More US troops going to Iraq to conduct raids, fight ISIS
The special operations troops will fight with the Iraqi military and have the capability to launch unilateral strikes into Syria, Carter said at a hearing of the Armed Services Committee of the House of Representatives.
The Iraqi prime minister’s comments came in repsonse to the earlier announcement by the United States Defence Secretary Ashton Carter that the USA will deploy “specialised” troops to Iraq to help fight the Islamic State of Iraq and Levant (ISIL) group.
Mr Carter told lawmakers the U.S. military is “eager” to do more in Syria to fight IS.
According to a US official, the force could total up to a couple hundred troops, including the assault teams, aviation units and other support units. More are on the way.
“Most of their air operations are not directed at ISIL”, Carter said.
On Sunday, Republican Senators John McCain and Lindsey Graham called for Washington to almost triple the USA military force levels in Iraq to 10,000, and send an equal number of troops to Syria to “counter” Daesh terrorists. He said that will improve intelligence and generate more targets for attacks. We have the long reach that no-one else has.
“We do not need foreign ground combat forces on Iraqi land”, Haider al-Abbadi said in a statement on Tuesday.
‘These special operators will over time be able to conduct raids, free hostages, gather intelligence, and capture ISIL leaders, ‘ he said.
“It puts everyone on notice in Syria”, Carter said.
There also was a joint raid raid carried out by USA forces and Iraqi peshmerga in October that resulted in the death of a US service member.
Territory under control of the Islamic State group, which is also referred to as ISIL, overlaps the Iraq-Syria border.
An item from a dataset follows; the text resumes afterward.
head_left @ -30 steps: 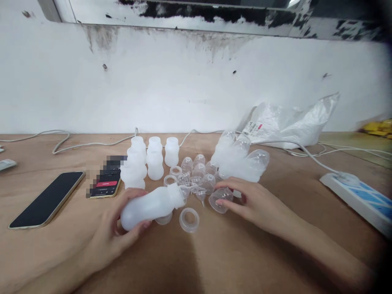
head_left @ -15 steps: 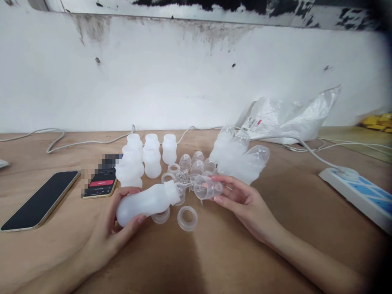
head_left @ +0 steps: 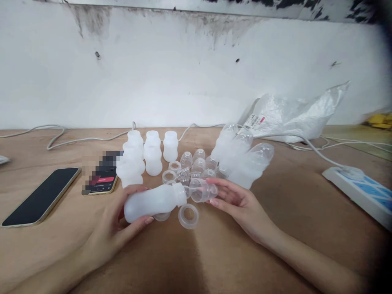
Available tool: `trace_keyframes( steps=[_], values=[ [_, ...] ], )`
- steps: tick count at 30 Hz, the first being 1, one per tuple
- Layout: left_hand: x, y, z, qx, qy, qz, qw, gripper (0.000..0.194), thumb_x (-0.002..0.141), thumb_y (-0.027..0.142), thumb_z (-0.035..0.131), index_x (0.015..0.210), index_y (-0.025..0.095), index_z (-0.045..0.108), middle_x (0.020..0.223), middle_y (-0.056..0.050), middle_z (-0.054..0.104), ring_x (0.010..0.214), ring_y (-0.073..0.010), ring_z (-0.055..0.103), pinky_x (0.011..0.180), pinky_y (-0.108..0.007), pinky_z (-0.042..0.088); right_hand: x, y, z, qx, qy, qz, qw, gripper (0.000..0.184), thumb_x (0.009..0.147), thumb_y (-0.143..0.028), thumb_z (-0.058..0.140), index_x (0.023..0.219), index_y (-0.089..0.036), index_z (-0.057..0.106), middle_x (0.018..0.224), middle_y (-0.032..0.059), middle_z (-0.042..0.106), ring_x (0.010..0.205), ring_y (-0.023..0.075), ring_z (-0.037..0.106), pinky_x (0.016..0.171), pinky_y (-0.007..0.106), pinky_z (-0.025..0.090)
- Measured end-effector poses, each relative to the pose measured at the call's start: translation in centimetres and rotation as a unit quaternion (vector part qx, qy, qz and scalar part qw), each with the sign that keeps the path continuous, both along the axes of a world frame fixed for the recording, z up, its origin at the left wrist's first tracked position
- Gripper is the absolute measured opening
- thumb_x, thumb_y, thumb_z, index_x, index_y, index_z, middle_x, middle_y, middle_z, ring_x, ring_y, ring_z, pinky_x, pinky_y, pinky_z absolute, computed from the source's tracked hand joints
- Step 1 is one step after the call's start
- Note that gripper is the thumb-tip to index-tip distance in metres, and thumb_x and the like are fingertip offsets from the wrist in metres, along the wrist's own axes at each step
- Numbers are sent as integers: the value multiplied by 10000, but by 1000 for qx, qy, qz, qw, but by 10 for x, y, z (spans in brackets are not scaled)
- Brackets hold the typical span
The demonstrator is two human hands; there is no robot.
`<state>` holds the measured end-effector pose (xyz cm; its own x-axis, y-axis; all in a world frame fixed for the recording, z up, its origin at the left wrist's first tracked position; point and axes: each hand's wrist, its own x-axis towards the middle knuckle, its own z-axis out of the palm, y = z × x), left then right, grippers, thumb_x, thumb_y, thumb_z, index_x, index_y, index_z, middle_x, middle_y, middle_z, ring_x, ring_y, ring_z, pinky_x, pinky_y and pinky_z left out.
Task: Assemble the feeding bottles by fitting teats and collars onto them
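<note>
My left hand (head_left: 125, 216) is wrapped round a white baby bottle (head_left: 153, 202), which lies tilted with its collar and clear nipple (head_left: 189, 190) pointing right. Between the fingertips of my right hand (head_left: 232, 200) is a clear dome-shaped cap (head_left: 200, 190), its open end facing the bottle and partly around the nipple's tip. A clear ring (head_left: 188, 216) lies on the table just below the cap. Another ring is half hidden beneath the bottle. Behind my hands sit more clear caps (head_left: 199, 166) and a couple of rings (head_left: 169, 176).
Several open white bottles (head_left: 153, 157) stand at the back left. Capped bottles (head_left: 241, 159) are grouped at the back right, before a plastic bag (head_left: 288, 116). Two phones, a dark one (head_left: 41, 198) and a lit one (head_left: 105, 179), lie left. A power strip (head_left: 361, 192) and white cables are right.
The bottle has moved right and the cap slightly left, so the nipple's tip now reaches into the cap's opening. The view has shifted slightly.
</note>
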<state>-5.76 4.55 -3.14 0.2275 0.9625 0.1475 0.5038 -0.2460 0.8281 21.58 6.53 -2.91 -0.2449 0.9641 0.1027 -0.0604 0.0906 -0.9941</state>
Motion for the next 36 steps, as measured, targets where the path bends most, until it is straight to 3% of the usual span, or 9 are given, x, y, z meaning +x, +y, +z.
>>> trace_keyframes(
  steps=[8, 16, 20, 30, 36],
  values=[
    [0, 1, -1, 17, 18, -4, 1000, 388, 792, 344, 554, 1137, 281, 387, 1148, -34, 513, 940, -204, 570, 703, -267, 527, 1, -3, -2, -6, -22, 5, 1000, 305, 732, -233, 657, 1024, -312, 614, 1043, -10, 661, 1007, 138, 596, 879, 275, 479],
    [2, 1, -1, 43, 8, -86, 995, 407, 823, 287, 502, 1192, 290, 332, 1200, -67, 443, 1037, -222, 522, 764, -279, 521, -2, -4, -1, 0, -31, 13, 999, 315, 727, -231, 654, 1032, -297, 613, 1039, 9, 659, 985, 153, 609, 872, 308, 490],
    [0, 1, -5, 9, -17, -84, 996, 447, 830, 299, 507, 1228, 328, 305, 1197, -44, 464, 991, -203, 555, 773, -280, 524, -2, -4, 0, 9, -24, 12, 1000, 320, 717, -211, 660, 1025, -285, 612, 1009, 14, 664, 979, 152, 612, 849, 297, 504],
    [-2, 0, -7, -11, -58, -89, 994, 431, 829, 283, 528, 1204, 331, 321, 1270, -34, 441, 1124, -206, 484, 874, -293, 484, -4, -4, -3, 9, 11, 10, 1000, 326, 673, -125, 686, 953, -278, 619, 1046, -9, 672, 949, 124, 633, 798, 229, 534],
    [-1, 0, -4, 9, -14, -92, 996, 422, 844, 300, 490, 1222, 334, 304, 1214, -40, 474, 1001, -198, 556, 766, -269, 520, -7, -5, 3, 13, 2, -20, 1000, 325, 619, -89, 710, 889, -266, 671, 990, -18, 699, 886, 130, 662, 764, 220, 556]
  ],
)
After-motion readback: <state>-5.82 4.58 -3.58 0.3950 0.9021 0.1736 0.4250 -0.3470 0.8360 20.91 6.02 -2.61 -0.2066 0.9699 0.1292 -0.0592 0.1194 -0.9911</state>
They both also said that, while the country should center around the government in Baghdad, there must be a level of decentralization so the Sunnis and Kurds each have a degree of self-government.
Now an adjunct fellow at the Hudson Institute, a Washington policy and research group, he said that even if the new US force was successful in eliminating high-value targets, it might not be enough.
The force operations, themselves, will be intelligence driven, the general said.
That would complicate deployment of United States troops on the ground as several Shiite militias – which back the current Baghad government in its fight against IS – have vowed to resist any American troop presence. “And that’s the sensation that we want all of ISIL’s leadership and followers to have”.
DOD officers tell NBC News source in that the USA will seek the advice of with the Iraqi authorities still in that doesn’t preclude unilateral operations in Iraq as well. A US soldier was killed during the operation.
A top official told the BBC that this does not indicate a change in U.S. strategy, but an “intensification” of the military campaign.
Since beginning the air campaign against ISIS in August 2014, President Obama has maintained that he will neither place ground troops in Syria nor Iraq. The US forces will remain in Syria for the foreseeable future.